Las mujeres hacían todo lo que podían, pero con la llegada de la tarde resultó evidente para todos los habitantes del kemb que Índigo no respondía al tratamiento. La fiebre había empeorado, los intervalos entre los ataques de delirio eran cada vez más cortos, y los limitados conocimientos curativos de las mujeres habían llegado a su fin. Grimya comprendió que habían renunciado a toda esperanza de curarla por medios normales cuando, al caer la noche sobre el bosque, todas las mujeres de la casa penetraron en la cerrada y sofocante habitación y se reunieron alrededor del lecho. Encendieron unas velas cortas y gruesas que desprendían un humo espeso que hizo que Grimya mostrara los dientes inquieta, y empezaron a repetir un curioso cántico desafinado mientras la más anciana agitaba por encima de la cabeza de Índigo un bastón cincelado y adornado con borlas.

Eran rezos o conjuros... Habían aceptado la derrota e intentaban ayudar a la enferma con el último recurso de apelar a la magia, o a los dioses o poderes que veneraran. Grimya se estremeció al ver que el monótono cántico parecía no terminar jamás. Luego, incapaz ya de soportarlo por más tiempo, se escabulló por entre la cortina hasta el pasillo, donde se tumbó con el hocico sobre las patas delanteras, llena de desdicha.

Las mujeres siguieron con su vela hasta el amanecer. De vez en cuando los cánticos se detenían durante unos instantes, y Grimya levantaba la cabeza entre asustada y esperanzada; pero entonces el murmullo de las voces volvía a iniciarse y aquel ritual de pesadilla seguía adelante. Sola en el pasillo, sin otra compañía que sus propios pensamientos, la loba se preguntaba una y otra vez qué iba a ser de Índigo.

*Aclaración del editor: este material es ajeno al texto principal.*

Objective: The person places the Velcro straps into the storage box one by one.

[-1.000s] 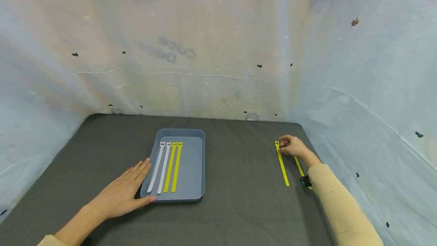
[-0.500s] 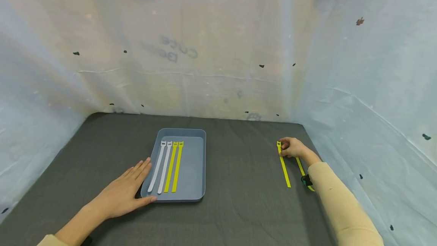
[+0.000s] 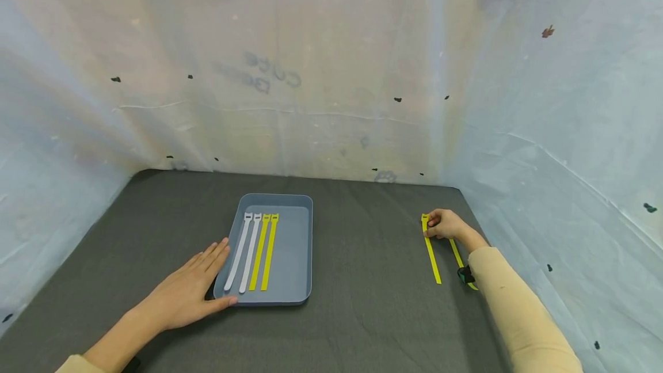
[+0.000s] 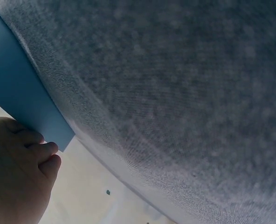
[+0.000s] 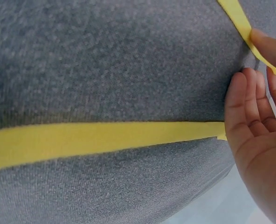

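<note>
A blue-grey tray (image 3: 292, 258) holds two white cable ties (image 3: 251, 252) and two yellow cable ties (image 3: 269, 252), side by side with slotted heads at the far end. My left hand (image 3: 181, 295) rests against the tray's left side and near-left corner, fingers straight and thumb at the near rim. At the right, my right hand (image 3: 445, 225) pinches a yellow cable tie (image 3: 432, 258) below its head, between thumb and fingertips. In the right wrist view that strap (image 5: 240, 21) runs between thumb and index finger. Another yellow cable tie (image 5: 105, 140) lies beneath the hand and wrist, partly hidden.
Dark grey cloth (image 3: 362, 269) covers the table, with a stretch of it between the tray and the right-hand ties. Pale plastic sheeting (image 3: 331, 73) hangs behind the table and along both sides, close to the right arm.
My right thumb and fingers have closed onto the left one of the two yellow ties at the right. The left hand and tray have stayed put; the head view shifted slightly.
</note>
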Action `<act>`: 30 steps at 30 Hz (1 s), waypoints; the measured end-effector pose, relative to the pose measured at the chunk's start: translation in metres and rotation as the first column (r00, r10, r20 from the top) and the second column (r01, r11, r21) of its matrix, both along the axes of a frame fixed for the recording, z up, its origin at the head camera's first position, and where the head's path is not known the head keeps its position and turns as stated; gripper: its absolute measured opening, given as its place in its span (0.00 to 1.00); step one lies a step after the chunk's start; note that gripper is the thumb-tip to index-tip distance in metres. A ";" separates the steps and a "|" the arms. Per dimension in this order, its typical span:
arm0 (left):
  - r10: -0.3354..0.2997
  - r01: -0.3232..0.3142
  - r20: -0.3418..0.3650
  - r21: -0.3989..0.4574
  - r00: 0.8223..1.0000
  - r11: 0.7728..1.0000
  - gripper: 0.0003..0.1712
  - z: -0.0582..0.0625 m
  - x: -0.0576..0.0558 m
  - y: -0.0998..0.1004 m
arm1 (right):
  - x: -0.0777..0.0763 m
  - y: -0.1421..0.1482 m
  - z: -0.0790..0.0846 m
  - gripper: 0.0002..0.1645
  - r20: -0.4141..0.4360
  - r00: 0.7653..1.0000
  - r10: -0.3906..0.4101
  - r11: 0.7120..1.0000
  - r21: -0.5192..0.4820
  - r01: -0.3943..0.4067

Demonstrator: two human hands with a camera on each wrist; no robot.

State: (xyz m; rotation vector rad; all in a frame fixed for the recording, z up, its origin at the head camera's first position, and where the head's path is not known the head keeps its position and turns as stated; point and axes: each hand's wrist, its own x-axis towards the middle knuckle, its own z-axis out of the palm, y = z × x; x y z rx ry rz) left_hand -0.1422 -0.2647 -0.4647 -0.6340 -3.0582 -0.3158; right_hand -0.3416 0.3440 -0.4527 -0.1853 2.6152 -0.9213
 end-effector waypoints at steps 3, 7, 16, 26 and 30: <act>0.003 -0.003 0.001 0.000 1.000 1.000 0.64 0.000 0.000 0.000 | 0.000 0.000 -0.001 0.24 -0.005 1.000 -0.008 1.000 0.011 0.009; 0.003 -0.003 0.003 0.002 1.000 1.000 0.64 0.001 0.001 0.001 | 0.001 0.000 -0.003 0.21 -0.017 1.000 -0.008 1.000 0.026 0.008; 0.002 -0.002 0.000 0.004 1.000 1.000 0.64 0.001 0.001 0.002 | 0.007 0.002 -0.006 0.16 -0.118 0.992 0.037 0.999 0.009 -0.036; 0.000 0.000 -0.003 0.015 1.000 1.000 0.64 0.000 0.001 0.001 | 0.015 -0.002 -0.013 0.16 -0.175 0.984 -0.023 0.999 0.028 0.028; 0.003 -0.003 -0.002 0.014 1.000 1.000 0.64 0.000 0.001 0.001 | 0.018 -0.004 -0.015 0.16 -0.185 0.982 -0.050 0.998 0.019 0.054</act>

Estaba segura de que las mujeres pensaban que su compañera iba a morir, y ella no podía transmitirles la verdad: que Índigo no podía morir, sino que estaba condenada a seguir viviendo, tal y como había hecho durante casi cincuenta años, sin envejecer y sin la amenaza —o la promesa— de la muerte.

Sin embargo, aunque el destino pudiera haberla convertido en inmortal, no la había hecho inmune a males y enfermedades, y Grimya no sabía qué podía suceder a su amiga si la fiebre no remitía. ¿Quedaría atrapada en una especie de limbo, reducida a una envoltura inerte, pero aferrada todavía a la existencia física? ¿Se vería afectado su cerebro, destrozado el cuerpo más allá de toda esperanza de recuperación? Grimya no conocía las respuestas, y sus conjeturas la asustaban.

La loba dio alguna que otra cabezada a medida que avanzaba la noche, pero siempre aparecían pesadillas desagradables listas para saltar sobre ella y arrancarla de su sueño con un estremecimiento. Por fin, no obstante, vio cómo los primeros indicios del alba empezaban a iluminar la estrecha ventana del final del pasillo, y, cuando se levantaba, alzando el hocico para olfatear el cambio en el aire, la cortina de la puerta de Índigo se movió y salieron las mujeres. Dirigieron una rápida mirada a la loba pero no dijeron nada y se alejaron en dirección a la habitación principal. Sólo la joven que había sido la primera en ganarse la amistad de Grimya, y que fue la última en salir, se detuvo y bajó la mirada.

¡Ssh!

Se llevó un dedo a los labios y luego se agachó para acariciar la cabeza de Grimya, hablándole con su voz suave y pausada, pero también pesarosa. La loba empezaba a comprender poco a poco algunos retazos del idioma nativo. Conocía las palabras que significaban «no», «tranquila» y «dormir», y podía hacerse una idea del significado de algo por la inflexión de la voz, de modo que supuso que la mujer intentaba decirle que Índigo dormía y no podía hacerse nada más por el momento. La loba le lamió la mano —era la única forma que conocía de demostrar su gratitud por la amabilidad y persistencia de la familia— Y, mirando esperanzada en dirección al umbral, lanzó un gemido inquisitivo. La mujer sonrió, aunque con tristeza, y apartó la cortina a un lado para dejar pasar a Grimya.